Re: [PATCH] vfs: check dentry is still valid in get_link()

From: Al Viro
Date: Mon Jan 17 2022 - 13:10:46 EST


On Mon, Jan 17, 2022 at 04:28:52PM +0000, Al Viro wrote:

> IOW, ->free_inode() is RCU-delayed part of ->destroy_inode(). If both
> are present, ->destroy_inode() will be called synchronously, followed
> by ->free_inode() from RCU callback, so you can have both - moving just
> the "finally mark for reuse" part into ->free_inode() would be OK.
> Any blocking stuff (if any) can be left in ->destroy_inode()...

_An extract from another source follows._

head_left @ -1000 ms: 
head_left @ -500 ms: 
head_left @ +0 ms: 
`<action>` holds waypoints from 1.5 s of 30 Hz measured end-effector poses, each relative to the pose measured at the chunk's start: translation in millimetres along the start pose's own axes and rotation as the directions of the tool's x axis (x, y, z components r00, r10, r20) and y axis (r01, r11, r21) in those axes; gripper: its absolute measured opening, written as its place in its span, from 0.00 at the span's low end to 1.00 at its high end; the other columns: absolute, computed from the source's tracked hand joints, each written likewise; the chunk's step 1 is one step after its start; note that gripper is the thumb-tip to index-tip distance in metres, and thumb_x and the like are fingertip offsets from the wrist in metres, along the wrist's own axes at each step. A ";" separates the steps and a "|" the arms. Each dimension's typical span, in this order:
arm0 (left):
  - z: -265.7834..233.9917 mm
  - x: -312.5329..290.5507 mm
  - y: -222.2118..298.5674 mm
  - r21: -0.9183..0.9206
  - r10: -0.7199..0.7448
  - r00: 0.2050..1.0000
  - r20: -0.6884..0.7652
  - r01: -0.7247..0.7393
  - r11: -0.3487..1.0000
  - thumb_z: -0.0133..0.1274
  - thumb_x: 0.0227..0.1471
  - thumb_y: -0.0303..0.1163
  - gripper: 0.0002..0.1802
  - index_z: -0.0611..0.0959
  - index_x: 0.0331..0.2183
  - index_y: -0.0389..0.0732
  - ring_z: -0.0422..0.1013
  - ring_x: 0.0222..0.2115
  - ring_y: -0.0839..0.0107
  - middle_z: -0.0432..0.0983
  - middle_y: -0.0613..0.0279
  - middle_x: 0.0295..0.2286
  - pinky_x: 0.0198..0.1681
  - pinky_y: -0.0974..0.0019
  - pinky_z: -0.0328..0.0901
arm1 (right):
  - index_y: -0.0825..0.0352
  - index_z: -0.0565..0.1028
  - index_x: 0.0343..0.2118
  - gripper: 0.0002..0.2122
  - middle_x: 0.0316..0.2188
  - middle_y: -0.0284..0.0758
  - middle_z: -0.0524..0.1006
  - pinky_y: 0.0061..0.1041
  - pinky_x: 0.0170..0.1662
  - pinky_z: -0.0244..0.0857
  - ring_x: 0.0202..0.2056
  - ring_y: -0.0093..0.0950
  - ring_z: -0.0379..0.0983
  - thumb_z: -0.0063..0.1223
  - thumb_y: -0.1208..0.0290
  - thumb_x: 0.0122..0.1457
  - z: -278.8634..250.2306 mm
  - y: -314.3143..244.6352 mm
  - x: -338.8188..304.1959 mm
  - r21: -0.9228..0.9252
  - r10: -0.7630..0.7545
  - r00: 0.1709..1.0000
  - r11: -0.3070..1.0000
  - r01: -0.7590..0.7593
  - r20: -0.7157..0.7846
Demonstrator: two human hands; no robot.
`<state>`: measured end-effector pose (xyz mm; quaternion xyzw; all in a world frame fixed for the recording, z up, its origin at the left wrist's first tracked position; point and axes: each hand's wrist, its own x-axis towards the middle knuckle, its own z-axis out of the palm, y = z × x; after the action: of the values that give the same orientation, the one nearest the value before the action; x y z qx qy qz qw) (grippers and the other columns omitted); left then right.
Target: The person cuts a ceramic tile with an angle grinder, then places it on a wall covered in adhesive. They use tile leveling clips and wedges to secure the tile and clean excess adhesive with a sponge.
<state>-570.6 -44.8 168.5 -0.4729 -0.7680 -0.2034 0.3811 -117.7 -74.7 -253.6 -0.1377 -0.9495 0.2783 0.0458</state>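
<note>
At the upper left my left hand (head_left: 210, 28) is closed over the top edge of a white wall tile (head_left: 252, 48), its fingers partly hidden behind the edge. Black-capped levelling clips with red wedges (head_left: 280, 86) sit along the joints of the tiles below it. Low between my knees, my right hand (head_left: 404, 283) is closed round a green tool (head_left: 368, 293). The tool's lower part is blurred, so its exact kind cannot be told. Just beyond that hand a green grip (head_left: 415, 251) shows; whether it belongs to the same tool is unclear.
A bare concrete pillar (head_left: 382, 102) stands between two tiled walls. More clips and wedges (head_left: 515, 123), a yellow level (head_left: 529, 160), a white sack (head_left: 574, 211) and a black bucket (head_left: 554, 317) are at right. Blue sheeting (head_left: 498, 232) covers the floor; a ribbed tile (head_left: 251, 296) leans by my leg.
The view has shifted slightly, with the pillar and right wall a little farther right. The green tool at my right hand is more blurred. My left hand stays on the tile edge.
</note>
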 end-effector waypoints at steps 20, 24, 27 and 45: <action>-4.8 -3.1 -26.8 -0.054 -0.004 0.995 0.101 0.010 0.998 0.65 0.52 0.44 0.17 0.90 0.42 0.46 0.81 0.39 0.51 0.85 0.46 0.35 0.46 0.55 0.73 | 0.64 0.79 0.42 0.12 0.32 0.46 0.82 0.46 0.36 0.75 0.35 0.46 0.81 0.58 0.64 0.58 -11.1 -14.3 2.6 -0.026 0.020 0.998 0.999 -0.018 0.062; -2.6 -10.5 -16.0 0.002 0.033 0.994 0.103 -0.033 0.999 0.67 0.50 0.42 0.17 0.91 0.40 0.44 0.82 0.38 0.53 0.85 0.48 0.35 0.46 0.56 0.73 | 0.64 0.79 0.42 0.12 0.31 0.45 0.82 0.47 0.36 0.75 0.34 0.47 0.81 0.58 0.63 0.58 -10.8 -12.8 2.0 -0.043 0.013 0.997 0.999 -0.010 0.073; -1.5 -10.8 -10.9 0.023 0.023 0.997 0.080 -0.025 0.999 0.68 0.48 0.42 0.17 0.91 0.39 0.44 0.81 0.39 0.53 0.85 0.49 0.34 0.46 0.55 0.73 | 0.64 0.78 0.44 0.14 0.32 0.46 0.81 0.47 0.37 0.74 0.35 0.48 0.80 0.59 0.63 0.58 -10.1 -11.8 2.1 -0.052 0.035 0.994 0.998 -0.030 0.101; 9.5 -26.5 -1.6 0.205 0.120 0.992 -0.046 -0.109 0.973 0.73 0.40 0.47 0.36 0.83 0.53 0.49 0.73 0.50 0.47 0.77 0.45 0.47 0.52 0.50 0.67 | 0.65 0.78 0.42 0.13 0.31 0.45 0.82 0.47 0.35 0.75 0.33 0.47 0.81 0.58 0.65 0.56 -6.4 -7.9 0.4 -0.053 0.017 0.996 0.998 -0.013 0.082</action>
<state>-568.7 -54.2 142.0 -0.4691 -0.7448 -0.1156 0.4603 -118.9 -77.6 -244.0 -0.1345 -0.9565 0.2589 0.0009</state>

BTW, we *do* have a problem with ext4 fast symlinks. Pathwalk assumes that
strings it parses are not changing under it. There are rather delicate
dances in dcache lookups re possibility of ->d_name contents changing under
it, but the search key is assumed to be stable.

What's more, there's a correctness issue even if we do not oops. Currently
we do not recheck ->d_seq of symlink dentry when we dismiss the symlink from
the stack. After all, we'd just finished traversing what used to be the
contents of a symlink that used to be in the right place. It might have been
unlinked while we'd been traversing it, but that's not a correctness issue.

But that critically depends upon the contents not getting mangled. If it
*can* be screwed by such unlink, we risk successful lookup leading to the
wrong place, with nothing to tell us that it's happening. We could handle
that by adding a check to fs/namei.c:put_link(), and propagating the error
to callers. It's not impossible, but it won't be pretty.

And that assumes we avoid oopsen on string changing under us in the first
place. Which might or might not be true - I hadn't finished the audit yet.
Note that it's *NOT* just fs/namei.c + fs/dcache.c + some fs methods -
we need to make sure that e.g. everything called by ->d_hash() instances
is OK with strings changing right under them. Including utf8_to_utf32(),
crc32_le(), utf8_casefold_hash(), etc.